_Available data:_

+++++

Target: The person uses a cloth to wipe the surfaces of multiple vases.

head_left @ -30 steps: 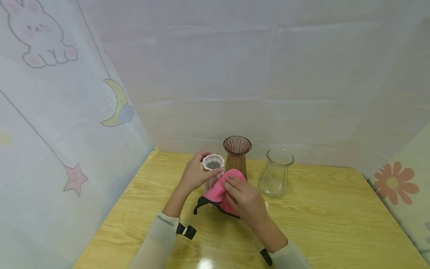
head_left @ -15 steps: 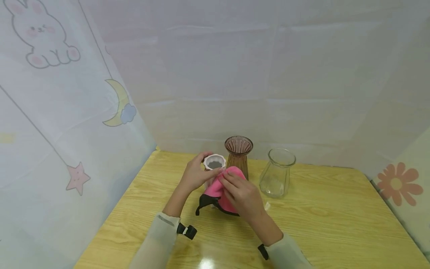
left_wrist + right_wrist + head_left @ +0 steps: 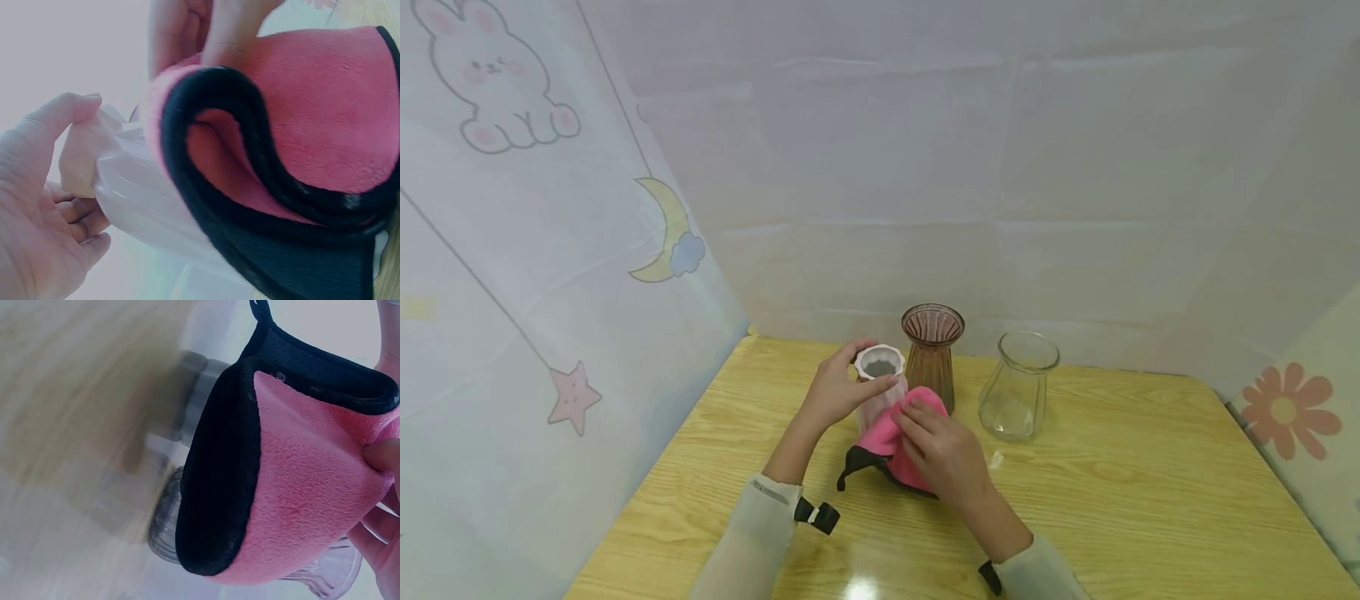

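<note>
My left hand (image 3: 838, 389) grips a pale pink ribbed vase (image 3: 880, 408) near its scalloped rim, thumb on the near side and fingers around the back. In the left wrist view the vase (image 3: 150, 194) is partly covered by a pink cloth (image 3: 331, 106) with black edging. My right hand (image 3: 947, 454) pinches that cloth (image 3: 910, 467) and presses it against the vase's right side. Folds of cloth hide the vase's lower part in the head view. The right wrist view shows the right hand's fingers (image 3: 384, 456) bunching the cloth (image 3: 306, 481).
Just behind the hands stands a brownish-purple ribbed glass vase (image 3: 931, 358). To its right is a clear glass vase (image 3: 1013, 400) with a wide base. Both are upright on the yellow wood-grain table (image 3: 1120, 483). A pale printed curtain (image 3: 880, 208) rises along the table's back edge.
The right hand with the cloth rises slightly on the vase, then slides back down, uncovering more of the vase's upper side. The left hand keeps its grip.
</note>
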### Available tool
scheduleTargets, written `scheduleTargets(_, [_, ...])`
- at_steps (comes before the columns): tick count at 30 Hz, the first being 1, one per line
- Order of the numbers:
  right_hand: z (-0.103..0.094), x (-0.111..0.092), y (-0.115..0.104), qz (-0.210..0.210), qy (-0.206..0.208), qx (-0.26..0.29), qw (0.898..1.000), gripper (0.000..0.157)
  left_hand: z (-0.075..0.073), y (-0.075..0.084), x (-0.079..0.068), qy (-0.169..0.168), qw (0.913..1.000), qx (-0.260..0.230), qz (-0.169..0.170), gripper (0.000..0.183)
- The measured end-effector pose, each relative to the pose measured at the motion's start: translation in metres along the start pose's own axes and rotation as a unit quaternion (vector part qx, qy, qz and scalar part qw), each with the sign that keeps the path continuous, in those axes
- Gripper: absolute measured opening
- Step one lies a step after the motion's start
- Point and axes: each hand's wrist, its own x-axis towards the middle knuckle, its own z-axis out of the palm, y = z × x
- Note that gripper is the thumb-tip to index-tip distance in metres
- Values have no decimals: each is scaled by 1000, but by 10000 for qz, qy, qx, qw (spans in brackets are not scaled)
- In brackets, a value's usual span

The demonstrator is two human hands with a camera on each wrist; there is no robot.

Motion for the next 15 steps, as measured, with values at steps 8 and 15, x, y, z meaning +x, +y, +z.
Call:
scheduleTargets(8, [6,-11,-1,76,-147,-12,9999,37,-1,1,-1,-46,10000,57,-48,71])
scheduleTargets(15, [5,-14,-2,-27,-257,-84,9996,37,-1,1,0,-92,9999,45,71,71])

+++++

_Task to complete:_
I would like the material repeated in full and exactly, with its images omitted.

_Result for this task:_
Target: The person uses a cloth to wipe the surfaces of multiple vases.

head_left @ -30 steps: 
head_left @ -15 steps: 
left_wrist + right_wrist + head_left @ +0 steps: 

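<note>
My left hand (image 3: 838, 389) grips a pale pink ribbed vase (image 3: 880, 408) near its scalloped rim, thumb on the near side and fingers around the back. In the left wrist view the vase (image 3: 150, 194) is partly covered by a pink cloth (image 3: 331, 106) with black edging. My right hand (image 3: 947, 454) pinches that cloth (image 3: 910, 467) and presses it against the vase's right side. Folds of cloth hide the vase's lower part in the head view. The right wrist view shows the right hand's fingers (image 3: 384, 456) bunching the cloth (image 3: 306, 481).
Just behind the hands stands a brownish-purple ribbed glass vase (image 3: 931, 358). To its right is a clear glass vase (image 3: 1013, 400) with a wide base. Both are upright on the yellow wood-grain table (image 3: 1120, 483). A pale printed curtain (image 3: 880, 208) rises along the table's back edge.
The right hand with the cloth rises slightly on the vase, then slides back down, uncovering more of the vase's upper side. The left hand keeps its grip.
</note>
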### Available tool
scheduleTargets, written `scheduleTargets(_, [_, ...])`
- at_steps (comes before the columns): tick count at 30 Hz, the first being 1, one per line
- Order of the numbers:
  right_hand: z (-0.103..0.094), x (-0.111..0.092), y (-0.115..0.104), qz (-0.210..0.210), qy (-0.206..0.208), qx (-0.26..0.29), qw (0.898..1.000), gripper (0.000..0.157)
  left_hand: z (-0.075..0.073), y (-0.075..0.084), x (-0.079..0.068), qy (-0.169..0.168), qw (0.913..1.000), qx (-0.260..0.230), qz (-0.169..0.170), gripper (0.000..0.183)
- The measured end-effector pose, each relative to the pose measured at the motion's start: translation in metres along the start pose's own axes and rotation as a unit quaternion (vector part qx, qy, qz and scalar part qw), each with the sign that keeps the path continuous, in those axes
- Gripper: absolute measured opening
- Step one lies a step after the motion's start
- Point and axes: each hand's wrist, its own x-axis towards the middle knuckle, its own z-axis out of the palm, y = z × x
- Note that gripper is the thumb-tip to index-tip distance in metres
- Values have no decimals: each is scaled by 1000, but by 10000 for qz, qy, qx, qw (spans in brackets are not scaled)
- In brackets, a value's usual span

The demonstrator is two human hands with a camera on each wrist; there is no robot.

Motion for the next 15 steps, as measured, with values at steps 8 and 15, x, y, z meaning +x, +y, +z.
Call:
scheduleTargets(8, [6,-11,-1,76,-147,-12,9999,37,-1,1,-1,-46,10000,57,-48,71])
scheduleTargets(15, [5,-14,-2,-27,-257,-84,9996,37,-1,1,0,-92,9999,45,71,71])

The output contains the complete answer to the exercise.